As of this writing, South Africa’s Chief Justice Mogoeng Mogoeng was on day seven of a 10-day deadline to publicly apologize for a speech he made last year in which he offered a full-throated defense of Israel, and still, he stood fast—no apology was forthcoming.
Mogoeng’s uncompromising stance has enraged South Africa’s powerful pro-Palestinian lobby and reignited the charge that the modern-day State of Israel is a reincarnation of South Africa’s old apartheid regime when a white minority that constituted 10 percent of the population ruled over a legally segregated, brutalized black majority who constituted 90 percent
“Did Israel take away our land or the land of Africa? Did Israel take our mineral wealth? We’ve got to move from a position of principle here,” Mogoeng declared at the webinar. In the predictable firestorm that followed, three pro-Palestinian organizations, including South Africa’s national committee promoting the antis-Semitic BDS campaign, filed protests with the official judicial body that deals with complaints against judges. That body, the Judicial Conduct Committee (JCC), duly found Mogoeng guilty of misconduct on March 5. In a measure that brought to mind uncomfortable associations with what passes for justice in totalitarian states, the JCC drafted a three-paragraph apology on Mogoeng’s behalf, ordering him to sign it within 10 days.
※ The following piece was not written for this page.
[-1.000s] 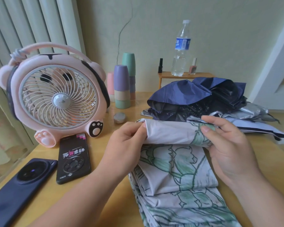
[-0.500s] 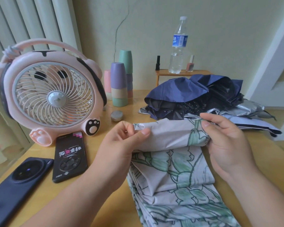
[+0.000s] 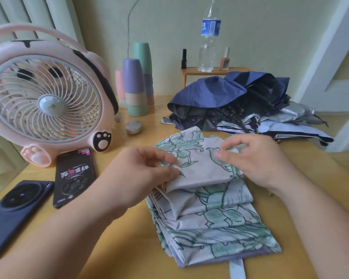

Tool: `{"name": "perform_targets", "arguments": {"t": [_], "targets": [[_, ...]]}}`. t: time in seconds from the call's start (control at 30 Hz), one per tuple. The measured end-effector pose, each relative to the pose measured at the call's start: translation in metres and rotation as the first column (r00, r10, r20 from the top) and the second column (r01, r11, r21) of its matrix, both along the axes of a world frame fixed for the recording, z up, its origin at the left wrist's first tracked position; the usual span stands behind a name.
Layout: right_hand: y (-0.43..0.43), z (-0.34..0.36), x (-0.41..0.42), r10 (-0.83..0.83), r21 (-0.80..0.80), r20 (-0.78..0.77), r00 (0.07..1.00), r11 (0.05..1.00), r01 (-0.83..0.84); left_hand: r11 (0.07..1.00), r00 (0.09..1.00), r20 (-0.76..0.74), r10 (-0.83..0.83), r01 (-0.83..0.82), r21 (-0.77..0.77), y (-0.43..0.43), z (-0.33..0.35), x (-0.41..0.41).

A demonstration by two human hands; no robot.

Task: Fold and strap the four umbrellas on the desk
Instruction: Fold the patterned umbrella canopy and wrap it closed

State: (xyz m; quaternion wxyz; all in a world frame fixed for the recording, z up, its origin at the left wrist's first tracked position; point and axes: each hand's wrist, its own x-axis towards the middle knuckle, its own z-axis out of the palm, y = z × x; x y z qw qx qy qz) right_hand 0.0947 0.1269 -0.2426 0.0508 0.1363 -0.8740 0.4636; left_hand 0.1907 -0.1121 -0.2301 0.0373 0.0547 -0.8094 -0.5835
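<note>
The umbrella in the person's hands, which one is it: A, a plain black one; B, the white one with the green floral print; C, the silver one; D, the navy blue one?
B: the left hand and right hand both pinch the fabric of the white floral umbrella, while the navy umbrella lies behind it, apart from both hands.
</note>
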Motion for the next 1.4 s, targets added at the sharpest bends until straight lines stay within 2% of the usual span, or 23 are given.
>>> {"name": "perform_targets", "arguments": {"t": [0.07,0.13,0.3,0.43,0.57,0.63,0.7,0.73,0.8,0.87,0.97,1.03,1.1,1.17,1.2,1.27,1.4], "targets": [[0.0,-0.002,0.001,0.051,0.146,0.02,0.998,0.988,-0.054,0.964,0.999,0.047,0.004,0.009,-0.266,-0.001,0.001,0.001],[0.001,-0.004,0.001,0.089,0.172,0.042,0.995,0.981,-0.095,0.911,0.998,0.063,0.022,0.006,-0.412,-0.002,0.003,0.001],[0.005,-0.009,-0.003,0.157,0.202,0.055,0.986,0.965,-0.165,0.732,0.998,0.005,0.067,-0.046,-0.68,0.003,0.003,0.005],[0.007,-0.012,-0.004,0.162,0.257,0.046,0.986,0.952,-0.169,0.613,0.998,-0.032,0.048,-0.055,-0.788,0.004,-0.001,0.003],[0.011,-0.006,0.0,0.176,0.282,0.094,0.98,0.939,-0.196,0.544,0.999,-0.036,-0.01,-0.024,-0.839,0.002,-0.005,0.002],[0.013,-0.002,0.001,0.179,0.274,0.096,0.979,0.941,-0.199,0.522,0.984,-0.143,-0.106,-0.068,-0.85,-0.002,-0.01,-0.002],[0.014,0.002,0.003,0.165,0.224,0.059,0.985,0.959,-0.174,0.56,0.929,-0.285,-0.237,-0.11,-0.822,-0.01,-0.011,-0.005],[0.013,0.003,0.003,0.15,0.182,0.02,0.989,0.972,-0.151,0.608,0.89,-0.33,-0.314,-0.078,-0.79,-0.014,-0.01,-0.005],[0.012,0.005,0.003,0.097,0.076,-0.076,0.992,0.993,-0.092,0.711,0.836,-0.319,-0.446,0.115,-0.694,-0.022,-0.008,-0.003],[0.01,0.005,0.002,0.033,-0.023,-0.151,0.988,0.999,-0.036,0.73,0.811,-0.258,-0.525,0.273,-0.627,-0.029,-0.006,0.001],[0.013,0.015,0.012,0.027,-0.066,-0.274,0.961,0.997,-0.047,0.719,0.805,-0.199,-0.559,0.35,-0.6,-0.034,-0.001,0.006],[0.017,0.026,0.026,0.172,0.005,-0.308,0.936,0.984,-0.179,0.693,0.778,-0.225,-0.586,0.338,-0.637,-0.035,0.003,0.006],[0.017,0.035,0.04,0.322,0.197,-0.138,0.937,0.936,-0.293,0.627,0.759,-0.208,-0.616,0.313,-0.714,-0.037,0.003,0.004],[0.012,0.037,0.046,0.318,0.503,0.103,0.942,0.801,-0.325,0.586,0.769,-0.183,-0.613,0.286,-0.758,-0.039,-0.001,0.001],[0.008,0.038,0.048,0.281,0.628,0.167,0.945,0.708,-0.321,0.57,0.771,-0.178,-0.611,0.273,-0.775,-0.039,-0.004,0.0],[0.001,0.035,0.05,0.24,0.752,0.172,0.956,0.595,-0.284,0.518,0.763,-0.166,-0.625,0.245,-0.82,-0.036,-0.008,-0.002],[-0.005,0.026,0.047,0.223,0.8,0.099,0.97,0.562,-0.211,0.486,0.748,-0.203,-0.632,0.179,-0.856,-0.027,-0.011,-0.004]]}}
It should be observed that Mogoeng is not shy of making politically controversial remarks in provocative language, including one that will distress many supporters of Israel for reasons that are entirely unrelated to Israel. Last December, he warned that some COVID-19 vaccines might turn out to be the work of the devil, with the purpose of “advancing a satanic agenda of the mark of the beast.” He went on to say: “If there is any vaccine that is deliberately intended to do harm to people, that vaccine must never see the light of day. I cry unto God to stop it.”
Against this wider background, it doesn’t seem completely unreasonable that South Africa’s judicial overseers would want to reign in a chief justice who strays into areas well outside of his remit, like public health protocols or foreign policy. More basically, in South Africa as in any democratic country, judges who loudly and casually opine on policy matters violate the spirit, if not the letter, of the separation of powers that keeps our institutions independent and accountable.
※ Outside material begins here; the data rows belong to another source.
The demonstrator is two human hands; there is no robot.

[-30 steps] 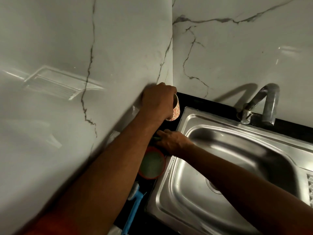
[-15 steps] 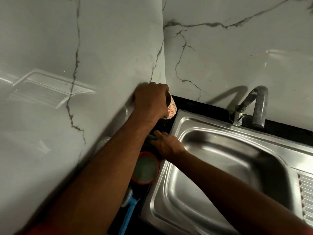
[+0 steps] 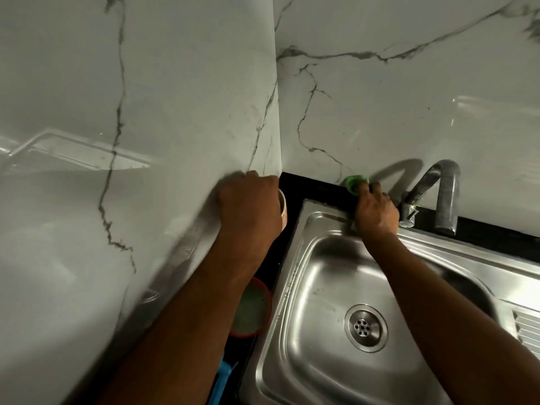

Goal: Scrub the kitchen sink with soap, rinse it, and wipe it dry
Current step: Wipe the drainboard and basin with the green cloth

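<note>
A stainless steel sink [image 3: 315, 361] fills the lower right, its round drain [image 3: 365, 327] showing in the basin. My right hand [image 3: 375, 213] grips a green scrubber [image 3: 355, 182] and presses it on the black counter strip at the sink's back rim, just left of the grey faucet [image 3: 438, 194]. My left hand [image 3: 251, 207] holds a small patterned cup [image 3: 283, 210] lifted above the counter in the back left corner; most of the cup is hidden behind the hand.
A red-rimmed round tub [image 3: 252, 309] of pale soap sits on the black counter left of the sink, partly under my left forearm. A blue handle [image 3: 223, 381] lies below it. Marble walls [image 3: 146, 112] close in on the left and back. A ribbed drainboard [image 3: 526, 325] lies right.
My right hand has moved with the green scrubber from the sink's left rim to the back rim near the faucet. My left hand still holds the cup in the corner.
</note>
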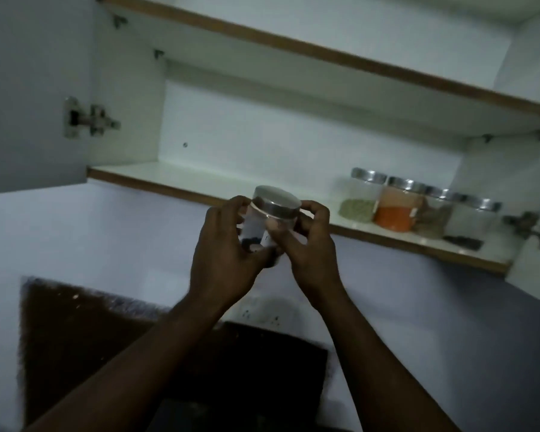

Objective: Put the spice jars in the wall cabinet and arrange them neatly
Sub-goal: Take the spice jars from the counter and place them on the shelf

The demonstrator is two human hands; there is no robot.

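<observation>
A clear spice jar (270, 218) with a silver lid and dark contents is held up in front of the open wall cabinet. My left hand (228, 254) grips its body from the left and below. My right hand (306, 244) pinches it from the right, fingers curled near the lid. On the lower shelf (200, 182), at its right end, several silver-lidded jars stand in a row: one with green contents (360, 198), one with orange powder (398, 210), one with brown spice (435, 215) and one with a little dark contents (474, 222).
The upper shelf (293, 48) runs above. The cabinet door (28, 95) stands open at the left with its hinge (88, 120); another hinge (533, 229) shows at the right. Below lie a white wall, a socket (262, 313) and a dark counter (106, 338).
</observation>
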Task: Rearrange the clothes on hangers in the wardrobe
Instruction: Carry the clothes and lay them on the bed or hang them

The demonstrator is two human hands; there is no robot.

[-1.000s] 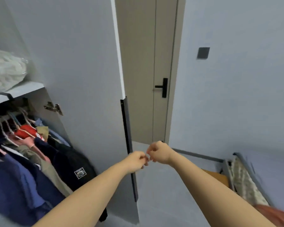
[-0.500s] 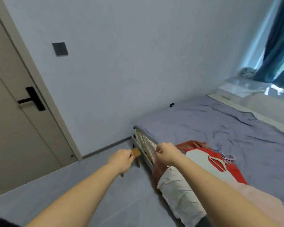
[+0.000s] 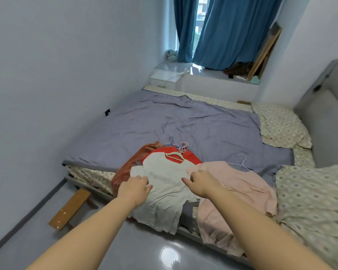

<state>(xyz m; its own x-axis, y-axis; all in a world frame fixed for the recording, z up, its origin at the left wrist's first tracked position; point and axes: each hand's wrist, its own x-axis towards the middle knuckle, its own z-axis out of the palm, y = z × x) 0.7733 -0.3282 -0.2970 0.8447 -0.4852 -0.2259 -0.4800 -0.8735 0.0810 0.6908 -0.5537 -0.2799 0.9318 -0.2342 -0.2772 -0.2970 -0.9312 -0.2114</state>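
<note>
View is swinging from wardrobe to bed (image 3: 203, 121); left hand (image 3: 134, 189) & right hand (image 3: 201, 182), now apart, empty, are reaching for cream shirt (image 3: 167, 197) w/ hanger (image 3: 174, 155): next pickup.

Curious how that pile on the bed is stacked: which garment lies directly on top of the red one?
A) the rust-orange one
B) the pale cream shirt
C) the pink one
B: the pale cream shirt covers most of the red garment, while the pink garment lies beside it to the right.
</note>
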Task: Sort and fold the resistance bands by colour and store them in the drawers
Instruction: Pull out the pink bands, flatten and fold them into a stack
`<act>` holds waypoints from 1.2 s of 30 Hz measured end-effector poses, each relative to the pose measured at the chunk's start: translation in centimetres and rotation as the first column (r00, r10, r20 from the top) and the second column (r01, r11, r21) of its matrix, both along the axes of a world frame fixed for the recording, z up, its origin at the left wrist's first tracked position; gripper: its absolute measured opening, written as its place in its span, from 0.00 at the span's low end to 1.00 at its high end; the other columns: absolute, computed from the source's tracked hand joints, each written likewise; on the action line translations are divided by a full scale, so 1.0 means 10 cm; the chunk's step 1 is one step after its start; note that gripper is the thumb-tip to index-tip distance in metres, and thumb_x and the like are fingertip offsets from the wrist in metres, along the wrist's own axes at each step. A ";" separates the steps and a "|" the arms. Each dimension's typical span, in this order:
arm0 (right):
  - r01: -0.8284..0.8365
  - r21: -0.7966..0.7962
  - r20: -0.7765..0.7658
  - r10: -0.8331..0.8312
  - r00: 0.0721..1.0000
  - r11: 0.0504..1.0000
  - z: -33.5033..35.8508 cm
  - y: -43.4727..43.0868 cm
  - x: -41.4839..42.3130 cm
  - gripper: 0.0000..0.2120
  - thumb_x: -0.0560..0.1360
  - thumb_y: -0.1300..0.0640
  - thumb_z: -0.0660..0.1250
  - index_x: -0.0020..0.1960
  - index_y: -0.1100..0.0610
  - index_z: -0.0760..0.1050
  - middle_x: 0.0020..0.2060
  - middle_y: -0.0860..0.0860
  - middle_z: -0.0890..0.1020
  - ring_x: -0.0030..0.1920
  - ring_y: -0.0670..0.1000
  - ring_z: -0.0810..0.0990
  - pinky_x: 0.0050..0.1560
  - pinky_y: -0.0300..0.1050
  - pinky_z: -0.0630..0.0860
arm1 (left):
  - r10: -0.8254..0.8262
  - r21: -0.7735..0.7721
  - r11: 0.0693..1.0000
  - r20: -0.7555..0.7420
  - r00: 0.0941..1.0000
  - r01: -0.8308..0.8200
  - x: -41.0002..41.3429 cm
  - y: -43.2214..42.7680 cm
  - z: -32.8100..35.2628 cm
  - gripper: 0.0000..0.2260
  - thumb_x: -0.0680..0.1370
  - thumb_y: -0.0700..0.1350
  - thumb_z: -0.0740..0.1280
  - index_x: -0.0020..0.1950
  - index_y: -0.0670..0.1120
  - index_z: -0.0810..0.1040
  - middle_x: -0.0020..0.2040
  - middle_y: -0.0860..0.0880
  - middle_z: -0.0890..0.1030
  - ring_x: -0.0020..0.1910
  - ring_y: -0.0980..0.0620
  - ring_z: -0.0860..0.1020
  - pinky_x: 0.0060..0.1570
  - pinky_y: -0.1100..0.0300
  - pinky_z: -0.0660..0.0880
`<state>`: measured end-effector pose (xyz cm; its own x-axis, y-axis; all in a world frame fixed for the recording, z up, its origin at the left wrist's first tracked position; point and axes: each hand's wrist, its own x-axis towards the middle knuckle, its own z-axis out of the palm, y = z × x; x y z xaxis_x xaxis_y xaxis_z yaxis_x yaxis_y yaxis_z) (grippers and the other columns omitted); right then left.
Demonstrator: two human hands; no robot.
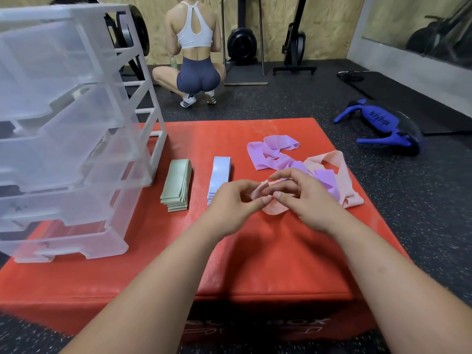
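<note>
1. Nearest to me, both forearms run up from the bottom edge, their elbows cut off by the frame.
2. My left hand [231, 203] and right hand [304, 200] meet over the middle of the red box [255, 256]; each hand's fingers are curled and pinched on a small folded pink band [272, 206]. How many folds it has I cannot tell, since the fingers cover most of it.
3. At 10 o'clock from the hands lies a folded blue stack [220, 178], its near end hidden behind my left hand.
4. Further toward 9 o'clock, a folded green stack [177, 186] lies beside it, apart from it.
5. At 2 o'clock a loose pink band [337, 175] and tangled purple bands [275, 155] overlap in a heap; which lies over which is hard to make out.
6. At 9 to 10 o'clock stands the clear drawer unit [71, 129], its left side cut off, with drawers pulled out partway; contents are unreadable through the plastic.
7. Beyond at 12 o'clock, a person [194, 52] squats facing away; at 2 o'clock blue equipment [380, 123] lies on the floor.
</note>
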<state>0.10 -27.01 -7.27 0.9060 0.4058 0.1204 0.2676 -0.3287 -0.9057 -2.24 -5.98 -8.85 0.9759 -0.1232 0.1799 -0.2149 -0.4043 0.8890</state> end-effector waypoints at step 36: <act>0.169 0.356 -0.178 -0.111 0.978 0.919 0.38 0.17 -0.92 0.04 0.77 0.64 0.75 0.51 0.59 0.83 0.39 0.54 0.86 0.39 0.50 0.84 0.43 0.41 0.82 | -0.142 0.030 0.988 -0.147 0.979 0.148 -0.98 0.36 0.19 0.15 0.74 0.52 0.79 0.50 0.42 0.81 0.47 0.35 0.83 0.41 0.51 0.78 0.45 0.51 0.74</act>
But this limited perspective misses the elemental point that what stood out in the case of Mogoeng’s Israel comments was the politically loaded fury underlying the response to them. The South African Jewish academic Milton Shain expressed it well in a recent opinion piece for Business Day. Arguing that legal experts would legitimately debate whether or not Mogoeng had contravened the judicial code, Shain asserted that “what seems to be drowned out by the surrounding noise is the vehemence with which his words were greeted at the outset, as opposed to the relative silence around his comments on the Covid-19 vaccine—not to mention the unusual alacrity with which the judicial conduct committee has acted on the matter.”
Why? Because Mogoeng was talking about Israel positively while shining a light on the double standard in South African foreign policy that enables its government to cozy up to repressive regimes around the world, from Iran to China, while depicting Israel as a rogue apartheid state. In doing so, he struck at the heart of the Cold War-era, ideological dogma that still informs the ruling ANC’s view of the world—in this case, that Zionism is a form of racism and that anyone who questions that slanderous notion must themselves be a racist.
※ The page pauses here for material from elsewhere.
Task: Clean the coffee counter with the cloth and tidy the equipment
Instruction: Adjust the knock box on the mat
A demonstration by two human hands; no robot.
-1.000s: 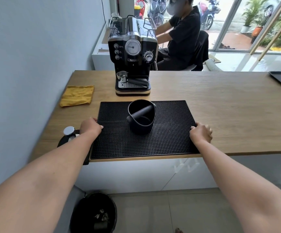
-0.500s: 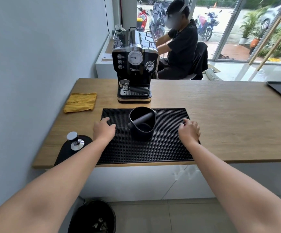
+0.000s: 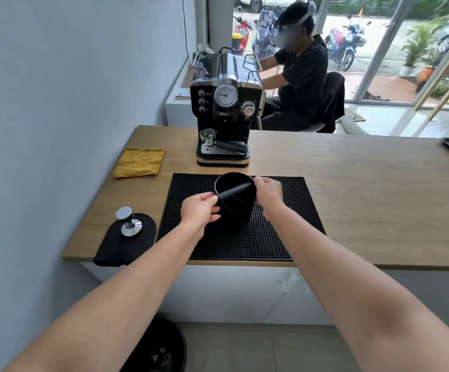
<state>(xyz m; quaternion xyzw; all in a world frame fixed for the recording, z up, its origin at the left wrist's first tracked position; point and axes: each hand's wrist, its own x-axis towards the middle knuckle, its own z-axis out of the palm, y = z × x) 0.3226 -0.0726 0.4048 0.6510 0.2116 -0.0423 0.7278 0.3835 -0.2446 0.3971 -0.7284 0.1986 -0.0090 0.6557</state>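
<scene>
1. The left hand (image 3: pixel 200 210) grips the near left side of the black tub (image 3: pixel 234 200), fingers curled round the end of the bar that crosses its mouth
2. The right hand (image 3: pixel 269 193) clasps the tub's right side, thumb over the rim and fingers wrapped round the wall
3. The tub stands upright on the black rubber mat (image 3: pixel 285 210), towards the mat's far middle; whether its base is pressed to the mat or just off it cannot be told
4. The mat lies flat on the wooden counter (image 3: pixel 365 189), its near edge along the counter's front edge
5. The yellow cloth (image 3: pixel 139 161) lies folded flat on the counter, left of the coffee machine (image 3: pixel 224 108) and beyond the mat's far left corner, apart from both hands
6. The coffee machine stands at the counter's back edge, just behind the mat, with a small metal cup (image 3: pixel 207 136) and a black handle on its drip tray
7. A metal tamper (image 3: pixel 128 221) stands upright on a small black pad (image 3: pixel 121 248) left of the mat, the pad hanging over the counter's front edge
8. A black bin (image 3: pixel 164 350) sits on the floor below the counter
9. A person in black (image 3: pixel 302 76) sits behind the counter, near the glass doors
</scene>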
Whether or not Mogoeng abused his position as chief justice—and as I said, my view is that members of the judiciary making political statements is not something we should encourage—the impact of his comments has again exposed the moral rot at the heart of South African foreign policy. Sadly, many of the leaders of the anti-apartheid struggle have openly encouraged the false application of this term to Israel, despite the glaring absence of the key monstrosities—no right to vote for black people, deliberately restricted educational opportunities for black people, a ban on inter-racial relationships, draconian laws to punish those who spoke out against the system and much else—that defined apartheid in South Africa. In confronting this falsehood, Mogoeng was also speaking for thousands of Christian black South Africans who loathe their government’s policy towards Israel as a consequence of their spiritual identification with the Jewish state.
If Mogoeng continues with his refusal to parrot a scripted apology, the next step for the pro-Palestinian lobby will be to press for his dismissal. That will involve a bitter struggle that will divert South Africans from more pressing matters, like defeating the coronavirus pandemic and combating mass unemployment. Then again, as has frequently been demonstrated by anti-Zionist campaigns inside and beyond South Africa, for the pro-Palestinian lobby, “Palestine” always comes first, no matter the price.